# [Working data]
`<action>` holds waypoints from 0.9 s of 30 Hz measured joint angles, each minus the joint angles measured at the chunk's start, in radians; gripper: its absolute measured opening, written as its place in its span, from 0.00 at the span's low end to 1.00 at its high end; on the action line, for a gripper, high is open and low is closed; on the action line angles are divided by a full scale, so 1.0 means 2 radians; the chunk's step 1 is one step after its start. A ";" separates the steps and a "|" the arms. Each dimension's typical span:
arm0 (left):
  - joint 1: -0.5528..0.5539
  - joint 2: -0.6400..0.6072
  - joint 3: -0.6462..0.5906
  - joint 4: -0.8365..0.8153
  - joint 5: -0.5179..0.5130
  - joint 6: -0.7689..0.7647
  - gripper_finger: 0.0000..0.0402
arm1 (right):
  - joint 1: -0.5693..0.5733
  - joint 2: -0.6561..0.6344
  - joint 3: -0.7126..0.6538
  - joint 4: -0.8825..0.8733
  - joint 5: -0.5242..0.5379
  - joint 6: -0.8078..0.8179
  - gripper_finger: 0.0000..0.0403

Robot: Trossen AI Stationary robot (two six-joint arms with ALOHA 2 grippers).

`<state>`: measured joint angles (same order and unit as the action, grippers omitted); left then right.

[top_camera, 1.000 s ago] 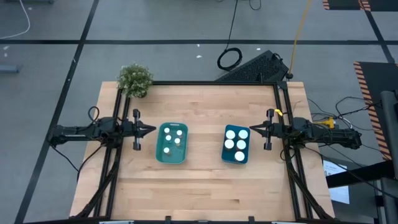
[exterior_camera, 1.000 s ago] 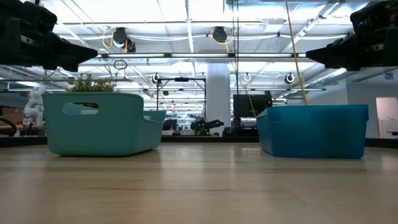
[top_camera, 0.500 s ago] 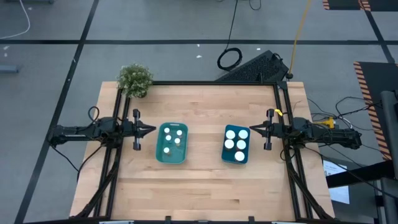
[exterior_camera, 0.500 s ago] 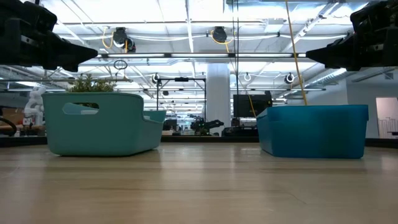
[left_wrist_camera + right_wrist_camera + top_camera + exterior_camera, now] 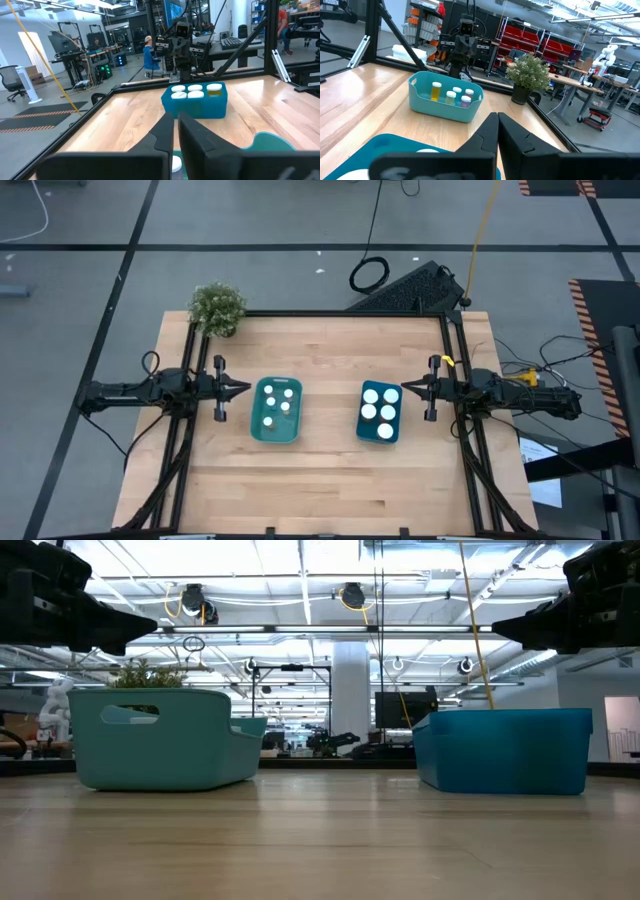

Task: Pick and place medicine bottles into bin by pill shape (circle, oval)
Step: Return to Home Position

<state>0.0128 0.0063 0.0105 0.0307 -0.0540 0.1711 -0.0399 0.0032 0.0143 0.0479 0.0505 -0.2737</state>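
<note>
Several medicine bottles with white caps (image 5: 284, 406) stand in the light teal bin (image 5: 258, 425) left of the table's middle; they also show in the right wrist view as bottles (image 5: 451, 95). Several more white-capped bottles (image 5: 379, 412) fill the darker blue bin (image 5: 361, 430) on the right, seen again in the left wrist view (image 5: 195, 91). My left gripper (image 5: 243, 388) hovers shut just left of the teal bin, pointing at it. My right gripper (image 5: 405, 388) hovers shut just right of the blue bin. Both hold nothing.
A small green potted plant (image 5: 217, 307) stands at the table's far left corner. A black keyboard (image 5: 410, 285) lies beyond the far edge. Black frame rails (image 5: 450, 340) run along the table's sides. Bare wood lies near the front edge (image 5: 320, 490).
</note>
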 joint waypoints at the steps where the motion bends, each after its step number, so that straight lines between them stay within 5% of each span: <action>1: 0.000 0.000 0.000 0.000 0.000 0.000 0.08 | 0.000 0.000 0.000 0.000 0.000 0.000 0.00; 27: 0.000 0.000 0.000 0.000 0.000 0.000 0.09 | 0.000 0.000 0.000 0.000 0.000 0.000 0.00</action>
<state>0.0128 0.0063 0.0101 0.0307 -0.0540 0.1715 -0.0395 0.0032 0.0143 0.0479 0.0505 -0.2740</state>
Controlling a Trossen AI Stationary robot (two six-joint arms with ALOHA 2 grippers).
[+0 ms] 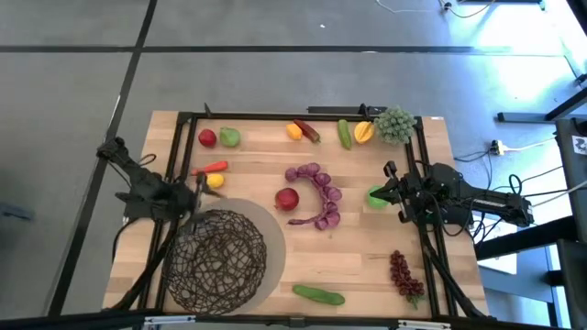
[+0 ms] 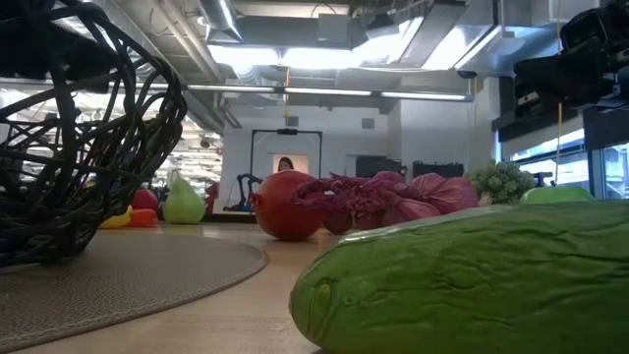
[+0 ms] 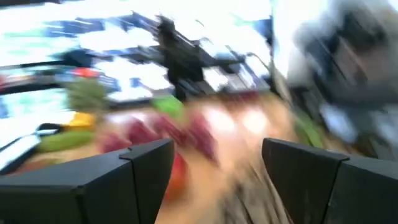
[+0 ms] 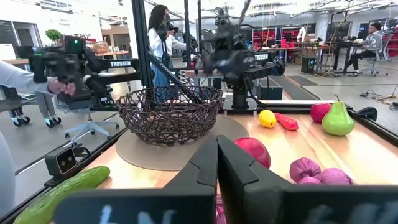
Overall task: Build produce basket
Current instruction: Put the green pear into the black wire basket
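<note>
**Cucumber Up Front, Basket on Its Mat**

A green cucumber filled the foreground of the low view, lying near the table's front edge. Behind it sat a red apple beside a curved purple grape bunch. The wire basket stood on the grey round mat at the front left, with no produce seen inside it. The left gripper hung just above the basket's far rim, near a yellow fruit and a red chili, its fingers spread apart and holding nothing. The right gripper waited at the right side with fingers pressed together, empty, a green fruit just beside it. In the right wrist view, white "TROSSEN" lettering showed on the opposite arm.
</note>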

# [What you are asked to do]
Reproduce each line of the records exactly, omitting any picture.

# [Task answer]
`<action>` holds waypoints from 0.9 s of 30 Hz measured joint angles, each minus the joint angles measured at the chunk's start, in radians; gripper: its absolute measured opening, written as its place in its span, from 0.00 at the span's low end to 1.00 at its high end; on the action line, for a gripper, high is open and low is closed; on the action line angles are divided by a full scale, so 1.0 means 2 radians; the chunk's step 1 is one step after its start. A ";" separates the steps and a "|" the arms. Each dimension's typical span:
arm0 (left):
  - joint 1: -0.5528..0.5539
  - joint 2: -0.6400..0.6072
  - joint 3: -0.6462..0.5906
  - joint 4: -0.8365..0.8153
  - joint 5: -0.5179..0.5130
  - joint 6: -0.7689..0.7647
  - gripper_finger: 0.0000..0.0402
arm1 (right):
  - joint 1: -0.5693..0.5733
  - joint 2: -0.6561..0.6344
  - joint 3: -0.7126..0.6538
  - joint 4: -0.8825..0.8733
  - joint 5: -0.5242..0.5379
  - joint 6: -0.8078..0.8179
  - gripper_finger: 0.0000..0.0403

Robot: Trossen AI Stationary robot (two six-joint arms with ALOHA 2 grippers).

`<state>`: measured joint angles (same order and unit as the action, grippers omitted); left then right.

[top_camera, 1.000 s ago] 
[exterior_camera, 1.000 s ago] 
[top_camera, 0.500 s ago] 
[exterior_camera, 0.500 s ago] 
[left_wrist_camera + right_wrist_camera + top_camera + exterior_camera, now] 

Task: Pick and place medicine bottles into bin by pill shape (circle, oval)
Step: Return to Home Position

<state>0.0128 0.0063 0.0105 0.0307 -0.0540 0.1711 -0.0399 0.0032 0.0143 0.0479 0.0505 -0.2737</state>
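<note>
Several medicine bottles with white caps (image 5: 284, 406) stand in the light teal bin (image 5: 258, 425) left of the table's middle; they also show in the right wrist view as bottles (image 5: 451, 95). Several more white-capped bottles (image 5: 379, 412) fill the darker blue bin (image 5: 361, 430) on the right, seen again in the left wrist view (image 5: 195, 91). My left gripper (image 5: 243, 388) hovers shut just left of the teal bin, pointing at it. My right gripper (image 5: 405, 388) hovers shut just right of the blue bin. Both hold nothing.
A small green potted plant (image 5: 217, 307) stands at the table's far left corner. A black keyboard (image 5: 410, 285) lies beyond the far edge. Black frame rails (image 5: 450, 340) run along the table's sides. Bare wood lies near the front edge (image 5: 320, 490).
</note>
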 joint waypoints at the steps where the motion bends, each after its step number, so that straight lines between them stay within 5% of each span: <action>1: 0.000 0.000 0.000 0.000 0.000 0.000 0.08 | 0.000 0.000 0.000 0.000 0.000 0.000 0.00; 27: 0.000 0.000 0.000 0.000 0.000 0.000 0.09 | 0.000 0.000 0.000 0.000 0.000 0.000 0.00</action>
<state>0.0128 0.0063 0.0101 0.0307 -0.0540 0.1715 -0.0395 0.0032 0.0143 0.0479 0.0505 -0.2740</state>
Controlling a Trossen AI Stationary robot (two six-joint arms with ALOHA 2 grippers).
[+0 ms] 
[+0 ms] 
[+0 ms] 
[+0 ms] 
Overall task: Build produce basket
Current instruction: Put the green pear into the black wire basket
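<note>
**Cucumber Up Front, Basket on Its Mat**

A green cucumber filled the foreground of the low view, lying near the table's front edge. Behind it sat a red apple beside a curved purple grape bunch. The wire basket stood on the grey round mat at the front left, with no produce seen inside it. The left gripper hung just above the basket's far rim, near a yellow fruit and a red chili, its fingers spread apart and holding nothing. The right gripper waited at the right side with fingers pressed together, empty, a green fruit just beside it. In the right wrist view, white "TROSSEN" lettering showed on the opposite arm.
</note>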

The exercise calls for nothing more.